The Library of the World’s Best Literature. An Anthology in Thirty Volumes. 1917.

Henry Fothergill Chorley (1808–1872)

The Brave Old Oak

A SONG to the oak, the brave old oak,

Who hath ruled in the greenwood long;

Here’s health and renown to his broad green crown,

And his fifty arms so strong.

There’s fear in his frown when the sun goes down,

And the fire in the west fades out;

And he showeth his might on a wild midnight,

When the storms through his branches shout.

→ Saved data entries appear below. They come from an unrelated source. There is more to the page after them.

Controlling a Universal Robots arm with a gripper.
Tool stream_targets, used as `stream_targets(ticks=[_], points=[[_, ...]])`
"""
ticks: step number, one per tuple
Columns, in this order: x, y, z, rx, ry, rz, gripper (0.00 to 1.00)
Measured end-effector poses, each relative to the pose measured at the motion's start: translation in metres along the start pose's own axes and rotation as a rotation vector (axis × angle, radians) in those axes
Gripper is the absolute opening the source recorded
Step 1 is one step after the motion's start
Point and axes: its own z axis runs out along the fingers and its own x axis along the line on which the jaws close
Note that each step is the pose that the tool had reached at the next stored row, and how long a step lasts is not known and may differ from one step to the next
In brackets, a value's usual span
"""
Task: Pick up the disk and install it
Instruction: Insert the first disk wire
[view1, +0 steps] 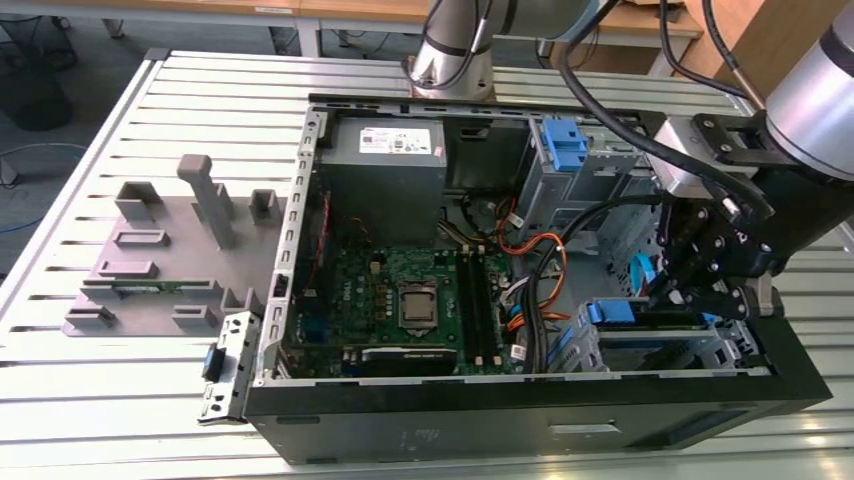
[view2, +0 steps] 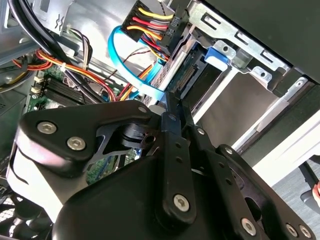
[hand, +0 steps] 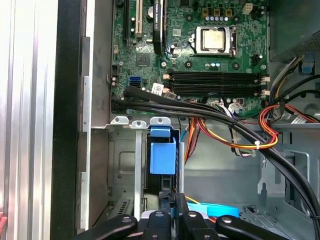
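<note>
The disk (view1: 650, 338) sits low in the drive bay at the front corner of the open computer case (view1: 534, 405), on the exterior view's right. Its blue side rail (hand: 162, 152) and connector end (view2: 186, 76) face the wrist cameras. My gripper (view1: 678, 300) reaches down into the case right over that bay. In both wrist views the black fingers (view2: 172, 107) lie close together, shut, with their tips at the disk's connector end. Nothing shows between them, and I cannot tell whether they touch the disk. My gripper (hand: 173, 199) lines up with the blue rail.
Orange, red and blue cables (view1: 537, 262) run close beside the bay, and thick black hoses (hand: 240, 131) cross it. The motherboard (view1: 400, 300) fills the case floor and the power supply (view1: 387, 140) sits at the back. A grey plastic stand (view1: 160, 250) stands outside on the exterior view's left.
</note>
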Motion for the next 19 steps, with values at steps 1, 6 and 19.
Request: stream_targets(ticks=[1,6,19], points=[[0.0,0.0,0.0007,0.0,0.0,0.0,0.16],[0.0,-0.0001,0.0021,0.0,-0.0001,0.0,0.16],[0.0,-0.0001,0.0031,0.0,-0.0001,0.0,0.23]])
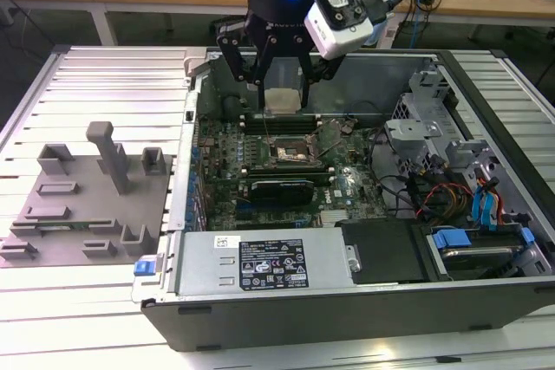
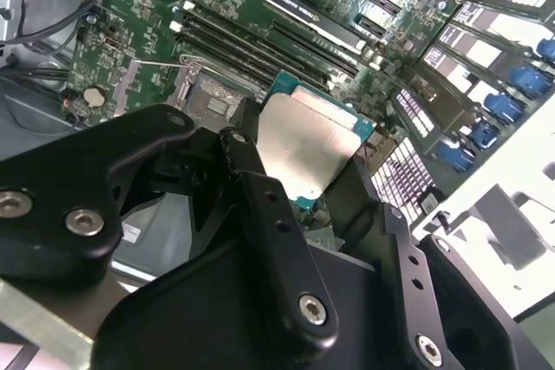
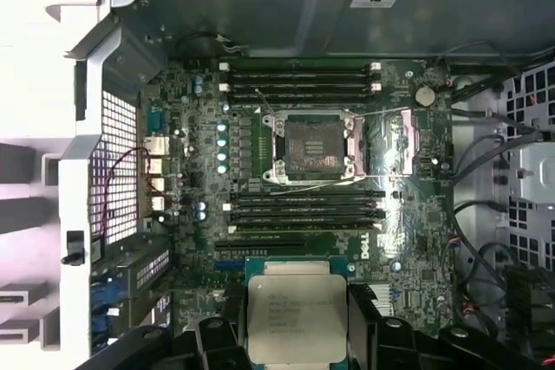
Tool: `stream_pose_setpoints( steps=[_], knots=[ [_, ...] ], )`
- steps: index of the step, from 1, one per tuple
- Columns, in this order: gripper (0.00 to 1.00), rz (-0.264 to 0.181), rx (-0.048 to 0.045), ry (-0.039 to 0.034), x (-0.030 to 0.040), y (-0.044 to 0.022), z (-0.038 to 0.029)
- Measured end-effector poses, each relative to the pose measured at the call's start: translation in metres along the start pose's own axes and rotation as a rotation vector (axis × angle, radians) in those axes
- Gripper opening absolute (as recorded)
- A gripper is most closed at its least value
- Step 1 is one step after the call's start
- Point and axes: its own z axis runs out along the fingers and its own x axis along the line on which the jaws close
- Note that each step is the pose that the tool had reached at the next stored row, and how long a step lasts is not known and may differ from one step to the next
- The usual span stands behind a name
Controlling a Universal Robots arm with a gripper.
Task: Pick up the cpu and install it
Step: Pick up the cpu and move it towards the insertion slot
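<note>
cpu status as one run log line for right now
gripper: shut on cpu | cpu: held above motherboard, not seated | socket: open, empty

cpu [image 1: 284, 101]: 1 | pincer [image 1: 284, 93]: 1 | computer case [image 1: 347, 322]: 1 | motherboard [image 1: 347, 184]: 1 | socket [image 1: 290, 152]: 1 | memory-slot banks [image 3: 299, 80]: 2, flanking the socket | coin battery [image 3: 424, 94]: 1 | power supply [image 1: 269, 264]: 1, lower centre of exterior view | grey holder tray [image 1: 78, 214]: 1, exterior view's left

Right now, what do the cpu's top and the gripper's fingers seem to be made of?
The cpu top: likely brushed metal, silvery-grey with a dull sheen. The gripper fingers: black, matte, screwed links; painted metal or hard plastic, cannot tell.
</note>
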Motion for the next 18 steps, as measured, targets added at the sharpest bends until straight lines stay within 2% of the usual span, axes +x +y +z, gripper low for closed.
stream_pose_setpoints(
  steps=[11, 18],
  knots=[
    [0.55, 0.000, 0.0000, 0.0000, 0.0000, 0.0008, 0.0228],
    [0.55, 0.000, 0.0000, 0.0003, -0.0031, 0.0097, 0.0338]
  ],
)
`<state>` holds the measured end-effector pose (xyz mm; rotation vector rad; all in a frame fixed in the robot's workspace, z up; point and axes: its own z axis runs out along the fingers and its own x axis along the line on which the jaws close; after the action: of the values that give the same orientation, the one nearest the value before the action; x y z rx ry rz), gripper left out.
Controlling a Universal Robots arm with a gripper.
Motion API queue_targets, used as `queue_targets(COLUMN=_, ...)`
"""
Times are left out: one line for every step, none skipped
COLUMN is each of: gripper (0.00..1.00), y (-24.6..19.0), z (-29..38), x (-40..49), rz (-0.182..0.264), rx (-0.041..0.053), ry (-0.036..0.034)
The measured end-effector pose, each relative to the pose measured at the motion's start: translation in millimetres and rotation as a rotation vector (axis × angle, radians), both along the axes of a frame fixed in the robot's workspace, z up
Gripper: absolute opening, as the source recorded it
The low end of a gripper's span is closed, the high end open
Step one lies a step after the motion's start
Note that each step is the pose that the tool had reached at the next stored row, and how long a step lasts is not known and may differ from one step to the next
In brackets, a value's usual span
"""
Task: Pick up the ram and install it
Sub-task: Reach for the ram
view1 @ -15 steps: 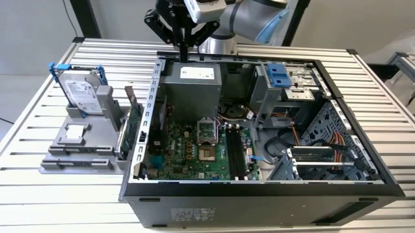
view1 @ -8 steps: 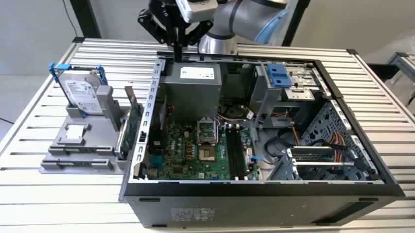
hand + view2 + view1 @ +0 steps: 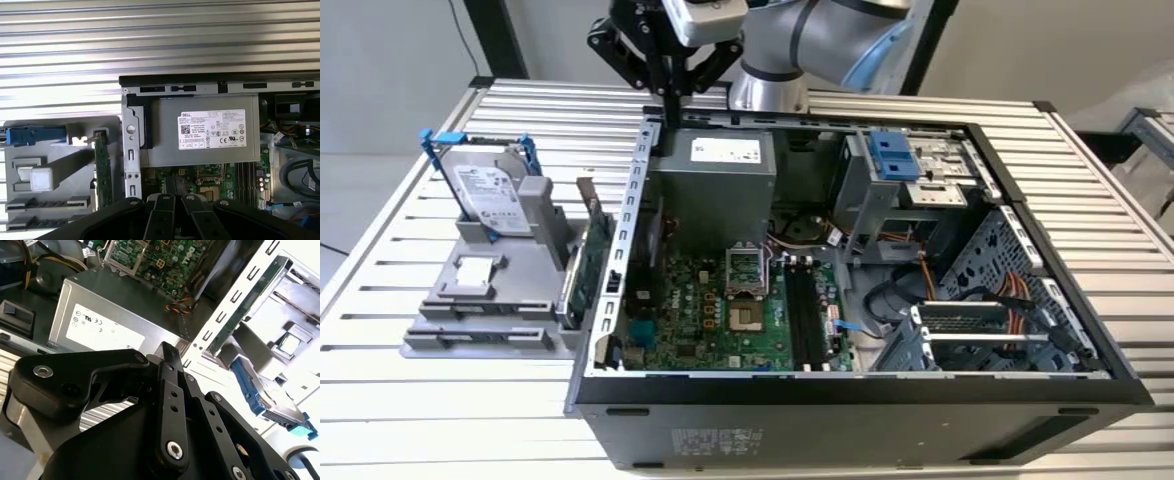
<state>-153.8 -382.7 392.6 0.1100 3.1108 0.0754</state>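
Our gripper point(image 3: 670, 105) hangs clenched on nothing above the rim of the open computer case point(image 3: 854, 398), at the end where the power supply point(image 3: 714, 165) sits, and we judge that a descent from here would strike the rim or that metal box. Farther off, outside the case's side wall, the ram point(image 3: 570, 292) stands on edge in a grey holder point(image 3: 480, 345) on the counter point(image 3: 400, 420), tight beside the larger expansion card point(image 3: 596, 245). We fear a slightly misplaced grasp would catch or tip that card, or take the thin stick crooked so it jams at the case's black slots point(image 3: 803, 310).
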Motion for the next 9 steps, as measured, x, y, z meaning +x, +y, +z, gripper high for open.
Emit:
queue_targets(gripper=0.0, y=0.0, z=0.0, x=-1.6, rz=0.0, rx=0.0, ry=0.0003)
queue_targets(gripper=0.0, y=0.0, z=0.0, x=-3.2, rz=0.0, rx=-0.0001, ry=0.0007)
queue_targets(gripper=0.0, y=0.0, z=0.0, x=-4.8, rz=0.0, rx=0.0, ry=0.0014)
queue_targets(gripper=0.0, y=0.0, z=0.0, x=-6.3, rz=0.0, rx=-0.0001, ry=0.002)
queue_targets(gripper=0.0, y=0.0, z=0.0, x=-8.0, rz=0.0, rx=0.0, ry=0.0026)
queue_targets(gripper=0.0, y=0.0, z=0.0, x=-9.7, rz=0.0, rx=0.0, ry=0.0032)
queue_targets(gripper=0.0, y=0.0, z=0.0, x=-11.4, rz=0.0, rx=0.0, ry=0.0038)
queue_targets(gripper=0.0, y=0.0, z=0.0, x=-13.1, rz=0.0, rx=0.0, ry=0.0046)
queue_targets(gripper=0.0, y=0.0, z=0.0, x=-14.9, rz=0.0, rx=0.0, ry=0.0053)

Then here’s to the oak, the brave old oak,

Who stands in his pride alone;

And still flourish he, a hale green tree,

When a hundred years are gone!

In the days of old, when the spring with cold

Had brightened his branches gray,

Through the grass at his feet crept maidens sweet,

To gather the dew of May.

And on that day to the rebeck gay

They frolicked with lovesome swains:

They are gone, they are dead, in the church-yard laid,

But the tree it still remains.

Then here’s to the oak, etc.

He saw the rare times when the Christmas chimes

Was a merry sound to hear,

When the squire’s wide hall and the cottage small

Were filled with good English cheer.

Now gold hath the sway we all obey,

And a ruthless king is he;

But he never shall send our ancient friend

To be tossed on the stormy sea.

Then here’s to the oak, etc.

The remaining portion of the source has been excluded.